Furthermore, the scale and inhumanity of the system has increased
geometrically, no longer limited by actions of individual agents to perform
taps/investigations, but instead a court order (in name only) for an ongoing
wireline/database dump of millions of people who are then all investigated
statistically.

FWIW, your statement could be made even stronger by saying that never before
in history has it been possible for individuals to securely communicate over
long distances. But technology adoption does not respect a fundamentalist
approach - talking in an isolated house with no electronics was a lot more
relevant a hundred years ago than today! So we need to judge the autonomy of
an individual carrying out his usual day-to-day tasks in both time frames.

------
mark_l_watson
I think that Lessig has it right: people will not fight for privacy if privacy
inconveniences them too much. I jump through hoops to get some small level of
privacy and still enjoy web properties that track users.

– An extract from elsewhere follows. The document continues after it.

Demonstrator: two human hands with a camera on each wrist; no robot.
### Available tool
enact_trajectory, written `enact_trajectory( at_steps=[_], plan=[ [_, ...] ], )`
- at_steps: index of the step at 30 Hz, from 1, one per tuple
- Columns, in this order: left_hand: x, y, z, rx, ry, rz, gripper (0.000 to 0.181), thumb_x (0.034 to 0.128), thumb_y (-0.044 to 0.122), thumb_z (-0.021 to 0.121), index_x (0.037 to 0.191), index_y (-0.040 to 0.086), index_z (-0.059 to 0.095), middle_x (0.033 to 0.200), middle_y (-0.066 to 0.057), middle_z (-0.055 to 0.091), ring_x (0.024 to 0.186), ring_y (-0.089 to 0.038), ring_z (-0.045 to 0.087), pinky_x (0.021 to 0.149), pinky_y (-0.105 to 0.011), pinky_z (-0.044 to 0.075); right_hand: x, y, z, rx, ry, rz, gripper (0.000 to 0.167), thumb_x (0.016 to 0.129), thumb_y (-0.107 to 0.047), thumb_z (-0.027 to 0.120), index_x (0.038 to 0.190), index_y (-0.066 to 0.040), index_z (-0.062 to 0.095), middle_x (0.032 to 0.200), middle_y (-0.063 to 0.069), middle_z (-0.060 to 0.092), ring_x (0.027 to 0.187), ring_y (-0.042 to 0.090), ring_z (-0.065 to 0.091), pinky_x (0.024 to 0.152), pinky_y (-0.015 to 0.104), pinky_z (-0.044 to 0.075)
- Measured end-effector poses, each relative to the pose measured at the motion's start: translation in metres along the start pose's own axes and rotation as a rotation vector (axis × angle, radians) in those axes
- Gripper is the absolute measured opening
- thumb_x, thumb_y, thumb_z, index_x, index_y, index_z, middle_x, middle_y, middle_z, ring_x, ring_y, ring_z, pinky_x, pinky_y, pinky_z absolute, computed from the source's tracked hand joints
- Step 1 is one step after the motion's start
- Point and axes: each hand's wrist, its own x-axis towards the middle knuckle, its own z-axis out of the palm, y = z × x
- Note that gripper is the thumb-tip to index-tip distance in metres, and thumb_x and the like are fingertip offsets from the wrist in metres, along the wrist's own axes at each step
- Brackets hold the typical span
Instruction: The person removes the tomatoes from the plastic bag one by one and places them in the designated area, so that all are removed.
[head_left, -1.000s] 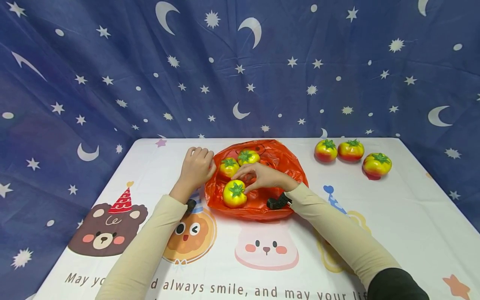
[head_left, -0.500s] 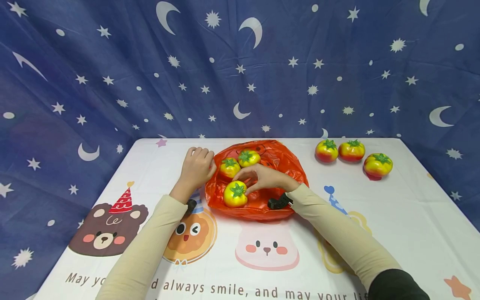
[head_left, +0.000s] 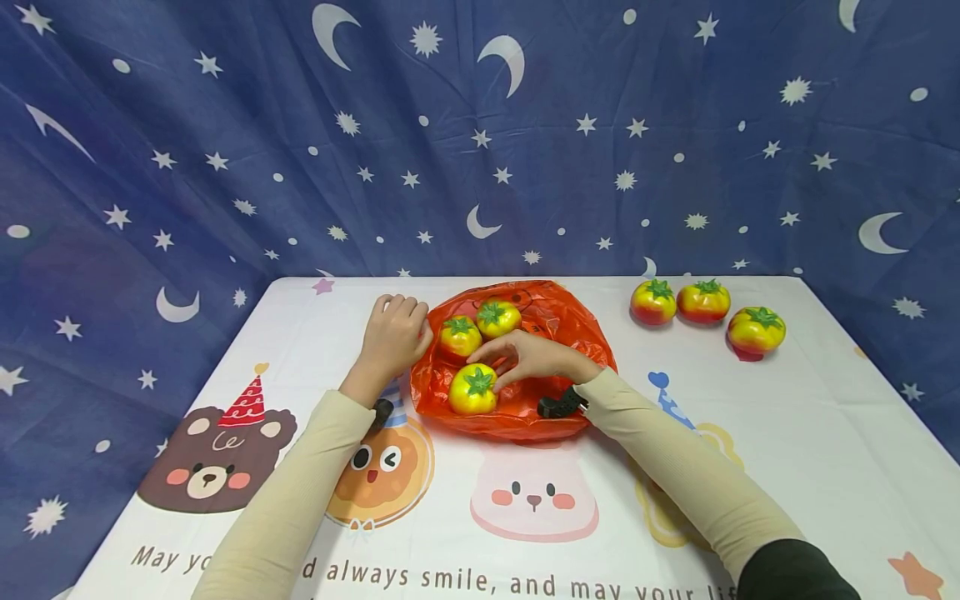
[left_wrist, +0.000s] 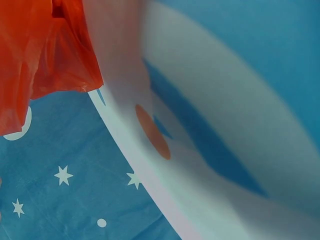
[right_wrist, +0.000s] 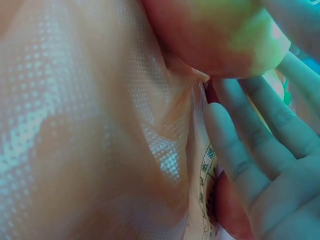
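Note:
A red plastic bag lies spread wide on the table, its inside showing. At its left rim, my left hand grips the edge with curled fingers; the exact pinch is hidden. Inside the bag sits a yellow-green tomato, nearest to me. My right hand reaches in from the right and holds this tomato between thumb and fingers. In the right wrist view the tomato lies against the fingers. Farther back in the bag are a second tomato and a third tomato.
At the table's back right stand three more red-and-yellow tomatoes: one on the left, a middle tomato and a right tomato. A white printed tablecloth covers the table. A blue starry curtain rises behind it.
The right hand and the front tomato have shifted very slightly to the right together. My left hand stays at the bag's rim.

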Motion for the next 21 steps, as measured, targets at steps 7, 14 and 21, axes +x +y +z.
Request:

A little off topic, but I think it is time for the USA to do a "let's go to
the moon" type effort to make digital systems secure and protect privacy. I
know this is a long shot though: it would take re-purposing the capabilities
of the NSA (and the FBI, etc.) to making digital communication secure.
Obviously this requires NO BACK DOORS, and more research into digital
security. There are a lot of smart people working at the NSA and it would be
good to have them working on helpful tasks like securing the Internet for
businesses, the government, and individuals - and not waste time on spying on
innocent people. In the 1990s the NSA and FBI did a lot of good work in this
direction, but then the bogus 'war on terror' pushed them off course.

------
miguelrochefort
None of these articles explain why privacy is a good thing. They just assume
it to be a fact. I have some issues with this.

What if the entire premise of privacy being beneficial is flawed? What if the
actual problem is that we build systems and processes that rely on the
unsustainable idea of privacy and the wishful ability to keep secrets? Do
people not see that this makes everything more fragile and likely to break?

I don't want more regulations for startups that want to analyze my genome, nor
do I want to become an expert in internet security just to browse the web.
Writing software is already difficult as it is, and the requirement to protect
privacy makes it even more difficult and risky.

The real question is, what can we do to make living a transparent and open
life possible.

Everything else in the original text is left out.